Ken Taylor was dead. Or close enough to dead. Overdosed, on a hospital gurney, motionless, waiting for a doctor to make it official."I had an accidental overdose of fentanyl and cocaine; I literally died," said Taylor, 60. "All of a sudden, my breath came back. I gasped."
"Welcome back, Mr. Taylor," a doctor said. "You're one lucky man."
People can make their own luck, and Taylor decided to get busy.
"That was a wakening moment for me," said Taylor, supervisor at Mac's Deli, the cleanest hot dog stand in the city of Chicago, opened last November and run by recovering drug addicts and alcoholics at Haymarket Center in the West Loop.
Every addict has a story they tell to keep themselves honest, and Taylor shared his as the half-dozen workers under him prepped Mac's Deli for the lunch crowd, pregrilling burgers and wiping down already clean surfaces.
On June 8, Taylor got out of prison after more than a decade behind bars for robbery. A drug habit is expensive.
"I've been in and out of prison for the better part of 30 years — my whole adult life," said Taylor. "I used to live and lived to use."
On June 10 he went back to his old stomping grounds.
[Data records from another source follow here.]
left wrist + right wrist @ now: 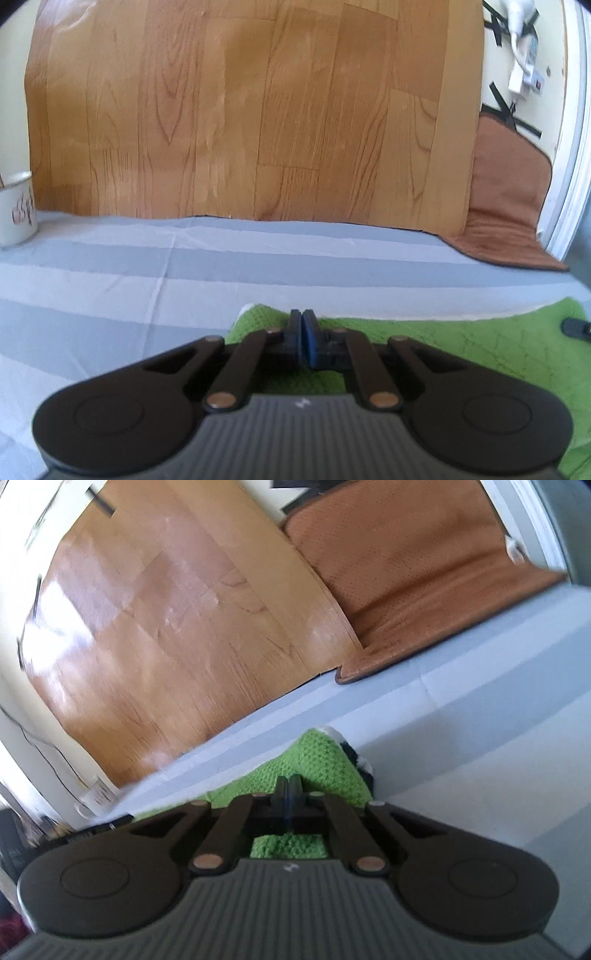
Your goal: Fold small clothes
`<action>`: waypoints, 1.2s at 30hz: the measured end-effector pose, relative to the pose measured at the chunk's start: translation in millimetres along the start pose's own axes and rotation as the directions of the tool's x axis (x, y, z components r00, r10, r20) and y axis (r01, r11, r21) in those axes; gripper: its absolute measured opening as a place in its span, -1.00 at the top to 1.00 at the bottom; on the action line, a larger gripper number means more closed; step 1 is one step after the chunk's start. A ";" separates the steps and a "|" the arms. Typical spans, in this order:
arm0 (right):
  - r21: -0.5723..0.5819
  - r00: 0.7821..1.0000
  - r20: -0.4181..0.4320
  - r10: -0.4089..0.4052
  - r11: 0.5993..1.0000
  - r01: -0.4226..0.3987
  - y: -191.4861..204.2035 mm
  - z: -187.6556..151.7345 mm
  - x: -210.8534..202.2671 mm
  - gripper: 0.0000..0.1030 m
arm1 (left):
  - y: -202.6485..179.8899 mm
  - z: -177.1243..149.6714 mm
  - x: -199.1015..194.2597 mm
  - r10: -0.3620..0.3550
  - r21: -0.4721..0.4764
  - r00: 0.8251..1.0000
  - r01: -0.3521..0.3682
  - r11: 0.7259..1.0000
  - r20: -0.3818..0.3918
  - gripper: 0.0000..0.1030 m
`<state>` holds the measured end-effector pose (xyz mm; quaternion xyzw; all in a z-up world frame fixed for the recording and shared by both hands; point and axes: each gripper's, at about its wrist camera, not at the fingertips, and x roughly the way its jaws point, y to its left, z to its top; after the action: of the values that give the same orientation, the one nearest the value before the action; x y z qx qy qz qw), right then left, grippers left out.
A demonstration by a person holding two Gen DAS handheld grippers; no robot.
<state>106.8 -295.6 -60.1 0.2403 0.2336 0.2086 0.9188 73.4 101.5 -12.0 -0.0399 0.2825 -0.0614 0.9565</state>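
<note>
Green waffle-knit cloth (424, 343) lies on the grey-and-white striped sheet (147, 280); left gripper (302, 321) and right gripper (290, 782) both have jaws pressed together at its far edge, grip uncertain.

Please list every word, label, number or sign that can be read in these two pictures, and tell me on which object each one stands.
No text can be read in either view.
left hand-held gripper: small pale mark on its ribbed body, too blurred to read.
right hand-held gripper: similar small mark, too blurred.
white mug: pinkish drawing, no letters legible.
white plug adapter: small red spot, too small to read.
</note>
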 end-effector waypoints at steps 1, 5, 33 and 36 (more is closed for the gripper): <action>-0.034 1.000 0.003 -0.018 0.999 0.018 5.2 -1.5 -0.2 0.99 | -2.1 0.9 0.8 0.007 0.007 1.000 -0.007 1.000 0.001 0.89; -0.019 1.000 0.004 -0.010 1.000 0.010 1.4 -1.6 -1.5 0.99 | -5.1 -1.0 -2.7 0.015 0.018 1.000 -0.015 1.000 0.009 0.89; -0.024 0.997 0.032 -0.067 0.997 0.068 11.1 -6.4 1.4 0.98 | -36.7 -10.6 -20.6 0.005 0.203 0.998 -0.016 0.979 0.059 0.22; -0.016 0.995 0.046 -0.085 0.996 0.086 14.3 -9.4 0.1 0.97 | -43.1 -12.8 -20.5 0.025 0.240 0.998 -0.040 0.970 0.064 0.19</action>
<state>98.1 -280.9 -59.7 0.2263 0.2211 0.1656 0.9341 45.3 61.3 -7.0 0.0793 0.2445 -0.0783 0.9632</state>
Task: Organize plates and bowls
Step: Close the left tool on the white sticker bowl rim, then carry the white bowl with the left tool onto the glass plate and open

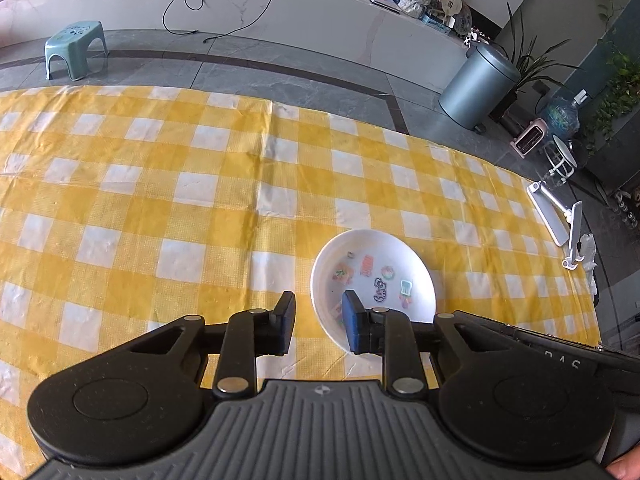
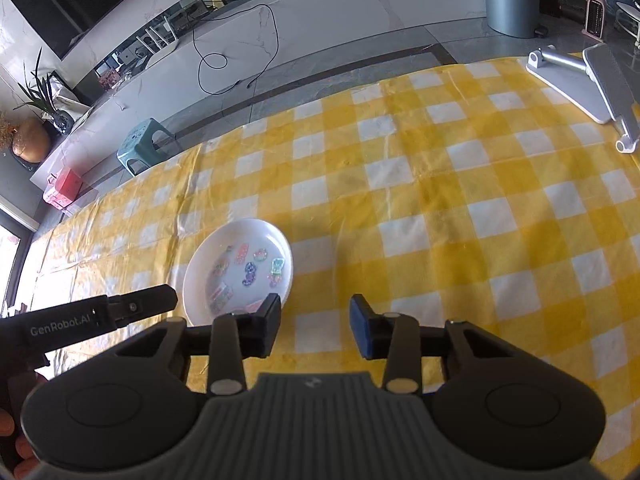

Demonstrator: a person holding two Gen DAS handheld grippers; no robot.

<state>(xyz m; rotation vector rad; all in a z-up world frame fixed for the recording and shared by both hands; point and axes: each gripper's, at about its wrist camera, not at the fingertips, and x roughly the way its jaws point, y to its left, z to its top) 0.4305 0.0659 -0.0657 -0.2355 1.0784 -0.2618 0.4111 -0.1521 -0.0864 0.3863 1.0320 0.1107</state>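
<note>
White plate [image 1: 374, 280] sits right side up, round so no long axis, on the yellow-checked bench [image 1: 160, 200], loads of free cloth around. Left claw [image 1: 318, 322] and right claw [image 2: 314, 326] both apart, gripping nothing.

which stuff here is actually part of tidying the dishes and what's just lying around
Belongs to the job:
- white plate with cartoon stickers
- left gripper, right gripper, both empty

Just lying about:
- white folding stand on the checked tablecloth
- green stool
- grey bin
</note>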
Waiting for him there was his old friend cocaine, laced with the fentanyl that is now mixed into everything.
"That was not my intent to go use," he said. "I went down there just to be social. Next thing I know, I was ready to be pronounced in the hospital."
He ended up at South Suburban Rehabilitation Center, which recommended Haymarket, the city's largest provider of addiction and mental health services, treating 12,000 Chicagoans a year — 95% earning less than $10,000 a year. It's a busy place.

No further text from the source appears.